You can recognize young women who are grateful to be daughters of God by their abilities. They fulfill their divine potential and magnify their God-given gifts. They are capable, strong young women who bless families, serve others, and understand the glory of God is intelligence. They are young women who embrace enduring virtues in order to be all our Father needs them to be. The prophet Jacob spoke of some of those virtues when he said their “feelings are exceedingly tender and chaste and delicate before God, which thing is pleasing unto God” (Jacob 2:7).

Grateful daughters of God love Him and will teach others to love Him without reservation and without resentment. They will grow up to be like the mothers of Helaman’s youthful army who had great faith and “had been taught by their mothers, that if they did not doubt, God would deliver them” (Alma 56:47).

Motherhood

When you observe kind and gentle mothers in action, you will see women of great strength. You will observe that their families can feel a spirit of love and respect and safety when they are near her as she seeks the companionship of the Holy Ghost and the guidance of His Spirit. You will see they are blessed by her wisdom and good judgment. The husbands and children, whose lives these mothers bless, will contribute to the stability of societies all over this world. Grateful daughters of God learn truths from their mothers and grandmothers. They teach their daughters the joyful art of creating a home. They seek fine educations for their children and have a thirst for knowledge themselves. They help their children develop skills they can use in serving others. They know that the way they have chosen is not the easy way, but they know it is absolutely worth their finest efforts.

They understand what Elder Neal A. Maxwell of the Quorum of the Twelve meant as he said, “When the real history of mankind is fully disclosed, will it feature the echoes of gunfire or the shaping sound of lullabies? The great armistices made by military men or the peacemaking of women in homes and in neighborhoods? Will what happened in cradles and kitchens prove to be more controlling than what happened in congresses?” (Ensign, May 1978, 10–11).

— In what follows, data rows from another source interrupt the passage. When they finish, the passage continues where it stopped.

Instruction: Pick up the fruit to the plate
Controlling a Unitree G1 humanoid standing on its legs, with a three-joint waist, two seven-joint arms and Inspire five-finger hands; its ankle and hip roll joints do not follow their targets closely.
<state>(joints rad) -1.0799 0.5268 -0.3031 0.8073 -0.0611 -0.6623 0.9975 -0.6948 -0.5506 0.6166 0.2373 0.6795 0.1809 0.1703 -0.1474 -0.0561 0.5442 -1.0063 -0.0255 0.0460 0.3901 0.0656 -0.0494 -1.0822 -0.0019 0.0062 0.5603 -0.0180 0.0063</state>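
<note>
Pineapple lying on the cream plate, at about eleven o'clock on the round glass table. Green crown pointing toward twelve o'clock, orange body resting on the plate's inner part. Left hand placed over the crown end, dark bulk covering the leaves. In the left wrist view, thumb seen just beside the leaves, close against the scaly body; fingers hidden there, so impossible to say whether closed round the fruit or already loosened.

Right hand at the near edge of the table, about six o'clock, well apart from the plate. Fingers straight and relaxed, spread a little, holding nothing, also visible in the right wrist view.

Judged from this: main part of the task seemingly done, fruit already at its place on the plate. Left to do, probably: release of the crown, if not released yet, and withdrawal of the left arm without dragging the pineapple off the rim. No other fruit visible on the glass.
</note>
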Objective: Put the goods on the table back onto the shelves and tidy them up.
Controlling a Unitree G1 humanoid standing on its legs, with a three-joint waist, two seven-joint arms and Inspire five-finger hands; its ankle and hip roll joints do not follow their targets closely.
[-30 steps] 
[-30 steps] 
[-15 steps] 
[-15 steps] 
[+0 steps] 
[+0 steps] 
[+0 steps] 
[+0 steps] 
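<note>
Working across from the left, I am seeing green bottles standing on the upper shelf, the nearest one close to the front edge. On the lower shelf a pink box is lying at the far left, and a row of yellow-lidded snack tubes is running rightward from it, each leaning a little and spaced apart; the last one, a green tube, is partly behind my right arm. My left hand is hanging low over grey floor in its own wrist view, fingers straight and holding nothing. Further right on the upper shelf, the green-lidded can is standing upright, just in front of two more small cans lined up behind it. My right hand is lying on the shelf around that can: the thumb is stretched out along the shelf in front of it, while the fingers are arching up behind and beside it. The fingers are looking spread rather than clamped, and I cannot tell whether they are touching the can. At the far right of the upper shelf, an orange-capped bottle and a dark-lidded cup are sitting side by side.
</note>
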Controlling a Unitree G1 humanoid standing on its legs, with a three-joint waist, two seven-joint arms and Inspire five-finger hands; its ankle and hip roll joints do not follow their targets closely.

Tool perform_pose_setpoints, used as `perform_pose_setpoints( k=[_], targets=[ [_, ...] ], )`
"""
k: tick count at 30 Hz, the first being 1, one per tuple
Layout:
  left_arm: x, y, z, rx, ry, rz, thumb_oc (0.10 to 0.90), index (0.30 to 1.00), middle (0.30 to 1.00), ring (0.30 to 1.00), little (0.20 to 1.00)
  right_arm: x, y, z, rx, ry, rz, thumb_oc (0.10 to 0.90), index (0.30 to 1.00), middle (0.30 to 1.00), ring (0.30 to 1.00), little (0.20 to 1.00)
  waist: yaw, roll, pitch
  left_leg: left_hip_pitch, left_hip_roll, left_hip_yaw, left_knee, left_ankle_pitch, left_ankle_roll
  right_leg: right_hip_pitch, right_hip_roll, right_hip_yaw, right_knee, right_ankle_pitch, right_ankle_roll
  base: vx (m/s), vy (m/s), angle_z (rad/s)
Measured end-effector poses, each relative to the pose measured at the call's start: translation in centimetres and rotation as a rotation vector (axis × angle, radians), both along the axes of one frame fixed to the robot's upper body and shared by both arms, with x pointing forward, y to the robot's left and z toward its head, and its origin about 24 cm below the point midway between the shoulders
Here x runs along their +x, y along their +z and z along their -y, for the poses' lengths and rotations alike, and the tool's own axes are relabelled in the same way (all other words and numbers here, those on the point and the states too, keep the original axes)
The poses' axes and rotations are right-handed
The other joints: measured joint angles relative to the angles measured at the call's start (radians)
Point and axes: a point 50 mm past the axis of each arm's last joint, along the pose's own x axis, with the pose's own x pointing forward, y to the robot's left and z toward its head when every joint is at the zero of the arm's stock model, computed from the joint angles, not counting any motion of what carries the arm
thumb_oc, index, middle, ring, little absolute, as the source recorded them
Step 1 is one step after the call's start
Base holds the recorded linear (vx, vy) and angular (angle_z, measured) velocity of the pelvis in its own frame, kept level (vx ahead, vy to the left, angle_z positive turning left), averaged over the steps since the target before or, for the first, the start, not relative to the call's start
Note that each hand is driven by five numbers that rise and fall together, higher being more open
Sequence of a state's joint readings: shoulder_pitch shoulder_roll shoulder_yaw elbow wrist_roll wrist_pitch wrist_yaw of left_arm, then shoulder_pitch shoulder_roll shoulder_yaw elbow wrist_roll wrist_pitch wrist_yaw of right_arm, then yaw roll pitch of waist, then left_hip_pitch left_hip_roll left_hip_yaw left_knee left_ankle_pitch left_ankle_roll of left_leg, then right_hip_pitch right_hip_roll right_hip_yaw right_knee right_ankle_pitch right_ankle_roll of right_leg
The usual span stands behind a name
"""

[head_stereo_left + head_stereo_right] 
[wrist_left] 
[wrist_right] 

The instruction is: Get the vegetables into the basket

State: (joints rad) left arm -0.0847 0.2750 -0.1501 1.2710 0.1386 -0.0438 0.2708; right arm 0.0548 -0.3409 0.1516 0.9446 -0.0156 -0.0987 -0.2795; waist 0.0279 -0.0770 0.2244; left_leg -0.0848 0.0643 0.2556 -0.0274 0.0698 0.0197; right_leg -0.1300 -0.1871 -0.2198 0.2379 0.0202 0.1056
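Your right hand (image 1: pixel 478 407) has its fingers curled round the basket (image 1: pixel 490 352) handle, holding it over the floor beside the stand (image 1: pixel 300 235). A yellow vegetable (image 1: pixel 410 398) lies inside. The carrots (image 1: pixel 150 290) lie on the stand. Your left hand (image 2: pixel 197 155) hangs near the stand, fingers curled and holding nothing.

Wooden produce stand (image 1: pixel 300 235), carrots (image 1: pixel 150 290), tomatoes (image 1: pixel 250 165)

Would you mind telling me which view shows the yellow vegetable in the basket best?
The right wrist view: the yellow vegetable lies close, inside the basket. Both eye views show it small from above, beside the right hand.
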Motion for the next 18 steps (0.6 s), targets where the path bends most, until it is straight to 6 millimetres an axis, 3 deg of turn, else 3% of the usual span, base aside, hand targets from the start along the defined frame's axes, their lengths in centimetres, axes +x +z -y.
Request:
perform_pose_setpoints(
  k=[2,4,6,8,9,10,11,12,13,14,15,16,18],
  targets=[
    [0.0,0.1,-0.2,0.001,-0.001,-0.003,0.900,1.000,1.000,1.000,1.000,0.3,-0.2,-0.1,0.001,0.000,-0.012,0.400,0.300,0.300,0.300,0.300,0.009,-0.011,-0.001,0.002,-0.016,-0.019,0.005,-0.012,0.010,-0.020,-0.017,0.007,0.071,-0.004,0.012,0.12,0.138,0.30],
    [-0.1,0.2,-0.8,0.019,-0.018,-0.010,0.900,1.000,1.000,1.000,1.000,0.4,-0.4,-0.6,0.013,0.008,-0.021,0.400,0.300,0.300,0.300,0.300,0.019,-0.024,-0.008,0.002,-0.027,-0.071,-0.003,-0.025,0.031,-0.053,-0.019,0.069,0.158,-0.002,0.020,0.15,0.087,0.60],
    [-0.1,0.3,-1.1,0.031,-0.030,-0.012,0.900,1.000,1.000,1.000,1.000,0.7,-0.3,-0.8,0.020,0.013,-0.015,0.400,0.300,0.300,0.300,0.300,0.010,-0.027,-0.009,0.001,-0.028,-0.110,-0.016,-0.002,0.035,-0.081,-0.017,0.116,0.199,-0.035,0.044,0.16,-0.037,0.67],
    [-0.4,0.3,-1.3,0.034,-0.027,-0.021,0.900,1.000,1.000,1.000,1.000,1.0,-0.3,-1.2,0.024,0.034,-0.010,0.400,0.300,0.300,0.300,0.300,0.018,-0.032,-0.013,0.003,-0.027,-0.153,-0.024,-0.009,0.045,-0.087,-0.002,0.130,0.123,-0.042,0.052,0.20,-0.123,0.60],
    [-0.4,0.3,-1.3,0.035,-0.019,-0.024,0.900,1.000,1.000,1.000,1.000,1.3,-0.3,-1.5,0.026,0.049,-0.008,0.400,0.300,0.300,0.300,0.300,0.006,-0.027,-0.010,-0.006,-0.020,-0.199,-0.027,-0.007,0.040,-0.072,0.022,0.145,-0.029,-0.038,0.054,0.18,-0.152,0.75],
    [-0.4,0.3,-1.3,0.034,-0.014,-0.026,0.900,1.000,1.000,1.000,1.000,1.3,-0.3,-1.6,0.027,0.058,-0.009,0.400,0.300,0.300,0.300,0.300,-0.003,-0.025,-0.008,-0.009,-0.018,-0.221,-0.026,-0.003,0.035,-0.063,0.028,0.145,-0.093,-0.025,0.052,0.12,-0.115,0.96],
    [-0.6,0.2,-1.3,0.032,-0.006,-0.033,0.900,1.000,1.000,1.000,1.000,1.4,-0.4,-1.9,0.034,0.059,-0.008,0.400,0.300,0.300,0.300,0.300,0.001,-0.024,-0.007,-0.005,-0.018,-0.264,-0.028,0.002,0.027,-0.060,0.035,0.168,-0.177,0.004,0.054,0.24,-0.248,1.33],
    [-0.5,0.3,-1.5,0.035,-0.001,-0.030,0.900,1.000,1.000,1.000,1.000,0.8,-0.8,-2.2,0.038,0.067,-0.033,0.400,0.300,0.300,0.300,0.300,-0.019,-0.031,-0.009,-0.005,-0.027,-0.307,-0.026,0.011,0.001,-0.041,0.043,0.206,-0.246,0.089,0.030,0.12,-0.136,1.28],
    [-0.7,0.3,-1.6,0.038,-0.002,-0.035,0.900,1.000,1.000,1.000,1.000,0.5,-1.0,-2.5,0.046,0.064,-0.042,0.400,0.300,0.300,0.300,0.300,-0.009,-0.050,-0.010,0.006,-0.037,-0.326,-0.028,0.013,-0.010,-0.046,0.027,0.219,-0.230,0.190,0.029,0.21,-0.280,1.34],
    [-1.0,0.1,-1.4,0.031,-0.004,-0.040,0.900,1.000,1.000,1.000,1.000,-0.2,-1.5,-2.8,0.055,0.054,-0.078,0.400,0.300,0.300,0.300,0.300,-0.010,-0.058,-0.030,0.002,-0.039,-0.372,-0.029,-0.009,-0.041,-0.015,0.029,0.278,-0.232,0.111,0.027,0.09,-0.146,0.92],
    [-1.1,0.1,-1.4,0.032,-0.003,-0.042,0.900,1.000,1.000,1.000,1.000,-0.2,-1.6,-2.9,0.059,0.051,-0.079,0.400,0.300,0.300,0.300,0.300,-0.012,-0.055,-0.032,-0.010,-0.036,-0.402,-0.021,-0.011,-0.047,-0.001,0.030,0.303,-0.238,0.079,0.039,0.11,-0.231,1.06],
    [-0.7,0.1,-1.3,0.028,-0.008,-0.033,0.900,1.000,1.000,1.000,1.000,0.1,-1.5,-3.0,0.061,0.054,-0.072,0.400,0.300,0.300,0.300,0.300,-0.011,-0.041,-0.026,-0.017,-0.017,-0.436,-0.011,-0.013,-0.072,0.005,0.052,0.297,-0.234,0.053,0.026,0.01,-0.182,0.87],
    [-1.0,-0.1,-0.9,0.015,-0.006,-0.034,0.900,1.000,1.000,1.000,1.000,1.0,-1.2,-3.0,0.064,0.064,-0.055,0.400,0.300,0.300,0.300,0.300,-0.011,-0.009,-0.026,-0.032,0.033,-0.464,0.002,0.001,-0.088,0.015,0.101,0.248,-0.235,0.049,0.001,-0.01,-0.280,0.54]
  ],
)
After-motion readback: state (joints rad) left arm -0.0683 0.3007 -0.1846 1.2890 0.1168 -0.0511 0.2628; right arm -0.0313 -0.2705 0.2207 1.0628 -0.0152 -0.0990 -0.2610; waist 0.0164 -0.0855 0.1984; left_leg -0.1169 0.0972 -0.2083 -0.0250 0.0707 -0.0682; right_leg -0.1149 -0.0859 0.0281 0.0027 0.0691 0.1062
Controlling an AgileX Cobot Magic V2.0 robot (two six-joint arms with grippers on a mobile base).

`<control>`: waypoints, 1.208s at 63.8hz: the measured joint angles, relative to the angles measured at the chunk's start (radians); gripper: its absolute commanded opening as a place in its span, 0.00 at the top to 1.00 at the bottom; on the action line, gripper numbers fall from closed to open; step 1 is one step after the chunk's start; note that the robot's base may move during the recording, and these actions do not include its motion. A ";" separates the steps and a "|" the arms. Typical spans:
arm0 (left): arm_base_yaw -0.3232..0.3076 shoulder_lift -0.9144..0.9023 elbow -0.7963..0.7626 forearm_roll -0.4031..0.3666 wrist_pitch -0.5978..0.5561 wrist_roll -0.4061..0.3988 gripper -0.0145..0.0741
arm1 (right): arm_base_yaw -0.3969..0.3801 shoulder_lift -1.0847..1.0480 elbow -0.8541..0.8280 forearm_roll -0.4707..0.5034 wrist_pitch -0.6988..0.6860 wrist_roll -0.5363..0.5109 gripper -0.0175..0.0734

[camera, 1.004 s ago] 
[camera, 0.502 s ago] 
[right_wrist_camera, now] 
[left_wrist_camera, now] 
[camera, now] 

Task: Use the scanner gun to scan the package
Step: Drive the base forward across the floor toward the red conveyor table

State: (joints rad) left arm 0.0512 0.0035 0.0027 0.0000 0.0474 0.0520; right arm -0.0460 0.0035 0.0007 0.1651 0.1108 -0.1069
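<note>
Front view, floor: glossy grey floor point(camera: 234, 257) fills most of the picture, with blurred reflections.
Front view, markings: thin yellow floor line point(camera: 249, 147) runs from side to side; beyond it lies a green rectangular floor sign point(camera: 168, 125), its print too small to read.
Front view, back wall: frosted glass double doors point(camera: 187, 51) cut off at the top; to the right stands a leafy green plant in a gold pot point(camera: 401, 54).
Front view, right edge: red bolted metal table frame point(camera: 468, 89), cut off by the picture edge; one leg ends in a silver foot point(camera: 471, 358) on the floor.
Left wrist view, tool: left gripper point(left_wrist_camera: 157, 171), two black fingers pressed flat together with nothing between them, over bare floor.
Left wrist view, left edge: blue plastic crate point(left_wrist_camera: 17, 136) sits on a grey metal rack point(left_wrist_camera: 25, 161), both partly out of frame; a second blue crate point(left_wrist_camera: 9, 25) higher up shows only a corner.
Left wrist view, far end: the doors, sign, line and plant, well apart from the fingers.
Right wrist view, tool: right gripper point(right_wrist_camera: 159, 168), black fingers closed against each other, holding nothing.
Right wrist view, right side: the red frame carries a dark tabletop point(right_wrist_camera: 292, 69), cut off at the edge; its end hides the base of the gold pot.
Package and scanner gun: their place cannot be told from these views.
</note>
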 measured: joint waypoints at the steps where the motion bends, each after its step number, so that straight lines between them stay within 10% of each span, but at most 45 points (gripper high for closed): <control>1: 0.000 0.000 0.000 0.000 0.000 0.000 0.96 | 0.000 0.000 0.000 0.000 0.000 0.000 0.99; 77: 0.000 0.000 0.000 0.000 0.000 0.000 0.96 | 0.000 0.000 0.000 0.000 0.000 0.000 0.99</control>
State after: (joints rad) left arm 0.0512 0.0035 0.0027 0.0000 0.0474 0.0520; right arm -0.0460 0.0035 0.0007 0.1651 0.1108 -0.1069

Grateful daughters of God know it is the nurturing nature of women that can bring everlasting blessings, and they live to cultivate this divine attribute. Surely when a woman reverences motherhood, her children will arise up and call her blessed (see Prov. 31:28).

Always remember that women of God can never be like women of the world. The world has enough women who are coarse; we need women who are refined. We have enough women of fame and fortune; we need more women of faith. We have enough greed; we need more goodness. We have enough vanity; we need more virtue. We have enough popularity; we need more purity.

Reaching your potential

How I pray that every young woman will grow up to be all the wonderful things she is meant to be. I hope that as a daughter of God you honor the priesthood and sustain worthy priesthood holders. I hope you understand your own great capacity for strength in the timeless virtues that some would scoff at in a modern liberated world for women.

May you understand the great potential for good you inherited from your heavenly home. We, as women, must nourish our gentleness, our nurturing nature, our innate spirituality and sensitivity, and our bright minds. Celebrate the fact that girls are different from boys. Be thankful for the position you have in God’s grand plan. And always remember what President Hinckley said: “Woman is God’s supreme creation. Only after the earth had been formed, after the day had been separated from the night, after the waters had been divided from the land, after vegetation and animal life had been created; and after man had been placed on the earth, was woman created; and only then was the work pronounced complete and good” (Ensign, Sept. 1988, 11).

Remember all that you are and must be, all that you were prepared to be in royal courts on high by God Himself. Thankfully consider how you can use with gratitude the priceless gifts you have been given to lift others to higher thinking and nobler aspirations.